Garlick and her friend were chatting with other fans and enjoying the atmosphere, expecting the fleet to get much closer to the bridge.
But the boats turned over at least half a mile from people waiting on the bridge, she estimated. She said it looked like the boats would get much closer to the bridge according to a map of the parade route released by the AFL.
The Cats fan called the AFL after it happened to share her disappointment, but said she still favored the concept of a parade along the Yarra.
“The idea was really great and if it had just been done right, it would have been something,” said Garlick.
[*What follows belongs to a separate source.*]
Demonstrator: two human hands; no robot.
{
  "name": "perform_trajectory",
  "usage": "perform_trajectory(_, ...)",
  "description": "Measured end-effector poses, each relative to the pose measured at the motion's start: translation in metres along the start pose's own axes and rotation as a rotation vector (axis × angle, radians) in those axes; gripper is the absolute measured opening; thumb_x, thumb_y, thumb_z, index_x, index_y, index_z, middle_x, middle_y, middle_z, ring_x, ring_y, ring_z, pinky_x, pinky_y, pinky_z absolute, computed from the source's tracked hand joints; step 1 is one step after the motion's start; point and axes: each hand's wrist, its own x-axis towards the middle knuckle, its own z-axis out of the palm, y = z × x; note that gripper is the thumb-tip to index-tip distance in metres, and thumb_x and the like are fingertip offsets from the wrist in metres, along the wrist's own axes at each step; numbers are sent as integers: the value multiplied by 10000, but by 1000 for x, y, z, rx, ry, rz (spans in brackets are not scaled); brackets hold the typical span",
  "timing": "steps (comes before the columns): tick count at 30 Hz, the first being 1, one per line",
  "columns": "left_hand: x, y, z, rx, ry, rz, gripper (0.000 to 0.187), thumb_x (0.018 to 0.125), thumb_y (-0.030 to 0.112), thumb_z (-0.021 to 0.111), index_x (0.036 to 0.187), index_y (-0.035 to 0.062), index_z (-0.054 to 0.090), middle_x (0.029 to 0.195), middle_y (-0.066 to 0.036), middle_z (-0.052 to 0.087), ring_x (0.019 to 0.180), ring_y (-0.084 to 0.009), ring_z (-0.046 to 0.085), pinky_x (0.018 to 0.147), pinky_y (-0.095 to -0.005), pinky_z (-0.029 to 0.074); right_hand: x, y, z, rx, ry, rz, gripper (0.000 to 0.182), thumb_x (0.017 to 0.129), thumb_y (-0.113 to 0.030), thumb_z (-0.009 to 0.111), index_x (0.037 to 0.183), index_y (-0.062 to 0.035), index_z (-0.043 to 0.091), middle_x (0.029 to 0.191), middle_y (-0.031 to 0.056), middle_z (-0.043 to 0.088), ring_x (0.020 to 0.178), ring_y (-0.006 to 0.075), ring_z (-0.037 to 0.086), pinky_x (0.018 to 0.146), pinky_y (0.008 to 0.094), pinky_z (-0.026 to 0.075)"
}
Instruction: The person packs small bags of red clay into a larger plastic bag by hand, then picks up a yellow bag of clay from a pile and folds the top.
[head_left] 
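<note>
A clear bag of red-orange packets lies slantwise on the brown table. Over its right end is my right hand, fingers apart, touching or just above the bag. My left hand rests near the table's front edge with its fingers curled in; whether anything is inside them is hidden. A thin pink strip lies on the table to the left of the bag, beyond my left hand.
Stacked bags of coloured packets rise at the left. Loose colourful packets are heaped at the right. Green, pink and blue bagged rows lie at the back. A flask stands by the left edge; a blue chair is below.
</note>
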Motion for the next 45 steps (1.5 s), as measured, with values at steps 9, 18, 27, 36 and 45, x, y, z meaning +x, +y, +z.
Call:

Although his team is not in the final, Fremantle Dockers fan Tony Totaro arrived in Melbourne this week from Perth and was looking forward to enjoying the parade from Princes Bridge.
But he was also disappointed when the pontoons turned around earlier than expected.
“It’s not on,” he said.
“It was a big day out for us, you know, and I’m disappointed. I couldn’t really see them and we thought they would get a lot closer.”
Southbank resident Janine Byrne stood on the riverbank behind a group of people in wheelchairs, who told her they had come from Werribee.
She said the group would have had the perfect view—if the parade had actually reached them.
“They didn’t see anything damned,” she said.
“They had to get up early, get dressed and come down and they saw nothing, nothing at all.”
Byrne said everyone looked at each other in disbelief as the boats sailed in the distance.
“They couldn’t quite believe it,” she said.
It marks the first time in three years that the grand finals parade will be held in Melbourne after the COVID-19 pandemic forced the AFL to move the grand finals interstate in 2020 and 2021.
The renewed parade featured a flotilla for the first time, with players aboard boats and pontoons.
Not everyone was disappointed, however. Sydney Swans fans, the Brewer family, have been supporting the club since they were based in South Melbourne.
David Brewer said he couldn’t have a better team to support.
“Look at us now, we’re an army,” he said.
He said he believed his beloved Swans could be victorious on Saturday.
“Well, it’s going to be a tight, tight match. I think we’ve got the Cats stuff,” he said.
Cats fan Sally Mills is originally from Queensland, but her husband Michael White is a lifelong Geelong fan.
“I feel like I would have been thrown out of the family if I hadn’t.” [support the Cats]Mills said.
The couple departed Gippsland at 6:30 AM with their family to arrive in time for the parade.